# Task goal
When the line with "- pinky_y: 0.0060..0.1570" appears below, start repeating lines exactly, and keep going through the line with "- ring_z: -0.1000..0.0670"; add nothing outside that span.
===============
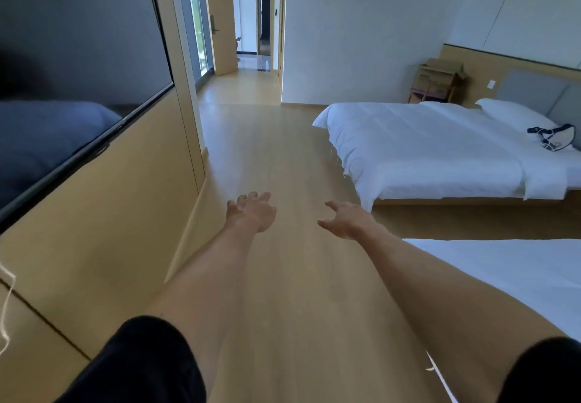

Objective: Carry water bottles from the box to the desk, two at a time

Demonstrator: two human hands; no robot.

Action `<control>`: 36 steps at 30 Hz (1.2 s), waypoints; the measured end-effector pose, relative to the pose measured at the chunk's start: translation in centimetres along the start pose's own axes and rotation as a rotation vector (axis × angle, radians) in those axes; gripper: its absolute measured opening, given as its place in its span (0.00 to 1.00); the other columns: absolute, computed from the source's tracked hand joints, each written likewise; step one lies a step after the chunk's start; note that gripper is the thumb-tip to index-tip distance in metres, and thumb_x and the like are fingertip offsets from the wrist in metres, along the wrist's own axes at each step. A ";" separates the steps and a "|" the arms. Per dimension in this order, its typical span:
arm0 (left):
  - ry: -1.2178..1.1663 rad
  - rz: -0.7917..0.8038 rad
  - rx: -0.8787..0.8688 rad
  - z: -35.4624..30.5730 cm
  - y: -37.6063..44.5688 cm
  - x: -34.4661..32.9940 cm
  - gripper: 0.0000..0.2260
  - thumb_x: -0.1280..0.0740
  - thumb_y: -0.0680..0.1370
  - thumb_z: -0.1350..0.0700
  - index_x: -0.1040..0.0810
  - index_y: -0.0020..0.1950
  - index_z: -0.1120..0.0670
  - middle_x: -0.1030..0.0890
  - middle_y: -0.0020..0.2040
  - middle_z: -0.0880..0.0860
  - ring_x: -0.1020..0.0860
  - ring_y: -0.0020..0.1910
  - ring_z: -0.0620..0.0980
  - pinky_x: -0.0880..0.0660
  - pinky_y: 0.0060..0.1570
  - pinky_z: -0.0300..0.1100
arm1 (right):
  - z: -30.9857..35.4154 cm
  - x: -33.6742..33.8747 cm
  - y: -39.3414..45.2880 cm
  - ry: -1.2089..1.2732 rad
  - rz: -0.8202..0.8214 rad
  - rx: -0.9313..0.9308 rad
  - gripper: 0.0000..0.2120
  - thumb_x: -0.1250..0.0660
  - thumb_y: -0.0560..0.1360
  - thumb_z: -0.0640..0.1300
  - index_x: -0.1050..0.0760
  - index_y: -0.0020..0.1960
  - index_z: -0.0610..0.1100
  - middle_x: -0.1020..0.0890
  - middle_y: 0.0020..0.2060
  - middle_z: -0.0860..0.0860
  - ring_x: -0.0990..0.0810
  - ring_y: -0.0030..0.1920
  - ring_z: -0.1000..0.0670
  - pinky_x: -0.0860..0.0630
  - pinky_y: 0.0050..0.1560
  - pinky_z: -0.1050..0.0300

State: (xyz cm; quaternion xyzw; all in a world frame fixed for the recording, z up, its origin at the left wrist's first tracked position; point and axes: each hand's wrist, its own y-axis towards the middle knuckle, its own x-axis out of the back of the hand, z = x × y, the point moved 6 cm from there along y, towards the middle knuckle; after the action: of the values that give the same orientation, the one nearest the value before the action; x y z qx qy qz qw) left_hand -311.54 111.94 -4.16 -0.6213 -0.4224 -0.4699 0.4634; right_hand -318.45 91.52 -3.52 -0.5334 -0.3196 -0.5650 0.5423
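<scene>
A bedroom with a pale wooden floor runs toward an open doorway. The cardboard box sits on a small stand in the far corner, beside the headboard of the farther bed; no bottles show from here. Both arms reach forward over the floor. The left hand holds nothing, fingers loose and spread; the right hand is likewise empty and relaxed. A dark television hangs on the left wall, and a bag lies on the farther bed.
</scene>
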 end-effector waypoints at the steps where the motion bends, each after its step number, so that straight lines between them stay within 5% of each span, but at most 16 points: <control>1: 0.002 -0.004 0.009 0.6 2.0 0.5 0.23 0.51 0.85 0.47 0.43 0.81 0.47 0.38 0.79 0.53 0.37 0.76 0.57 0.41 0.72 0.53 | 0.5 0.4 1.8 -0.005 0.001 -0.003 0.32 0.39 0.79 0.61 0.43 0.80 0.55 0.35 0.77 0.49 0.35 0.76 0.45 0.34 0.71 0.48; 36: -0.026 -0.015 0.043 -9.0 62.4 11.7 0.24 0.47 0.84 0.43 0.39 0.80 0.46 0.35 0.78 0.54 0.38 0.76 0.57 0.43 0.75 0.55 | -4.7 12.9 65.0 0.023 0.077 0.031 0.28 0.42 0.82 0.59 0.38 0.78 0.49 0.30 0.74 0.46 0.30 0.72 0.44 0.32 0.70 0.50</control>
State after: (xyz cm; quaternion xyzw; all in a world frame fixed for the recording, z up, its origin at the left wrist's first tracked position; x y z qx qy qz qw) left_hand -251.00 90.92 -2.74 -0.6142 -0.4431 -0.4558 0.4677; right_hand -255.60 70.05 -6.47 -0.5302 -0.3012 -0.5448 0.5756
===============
# Answer space
  - pinky_y: 0.0060..0.1570
  - pinky_z: -0.0300..0.1100
arm1 (right):
  - z: -30.9857..35.4154 cm
  - x: -33.6742..33.8747 cm
  - y: -39.3414..45.2880 cm
  - ry: -1.2089..1.2732 rad
  - rz: -0.8202..0.8214 rad
  - rx: -0.9313..0.9308 rad
  - gripper: 0.0000..0.2120
  - thumb_x: -0.1250..0.0660
  - thumb_y: -0.0560..0.1360
  - thumb_z: -0.0640..0.1300
  - index_x: -0.1050..0.0760
  - index_y: -0.0020..0.1960
  - index_z: -0.0610..0.1100
  - middle_x: -0.1020..0.0890
  - middle_y: 0.0020..0.2060
  - middle_z: -0.0860..0.0860
  - ring_x: -0.0990..0.0810
  - ring_y: -0.0030..0.1920
  - ring_z: -0.1000..0.0670

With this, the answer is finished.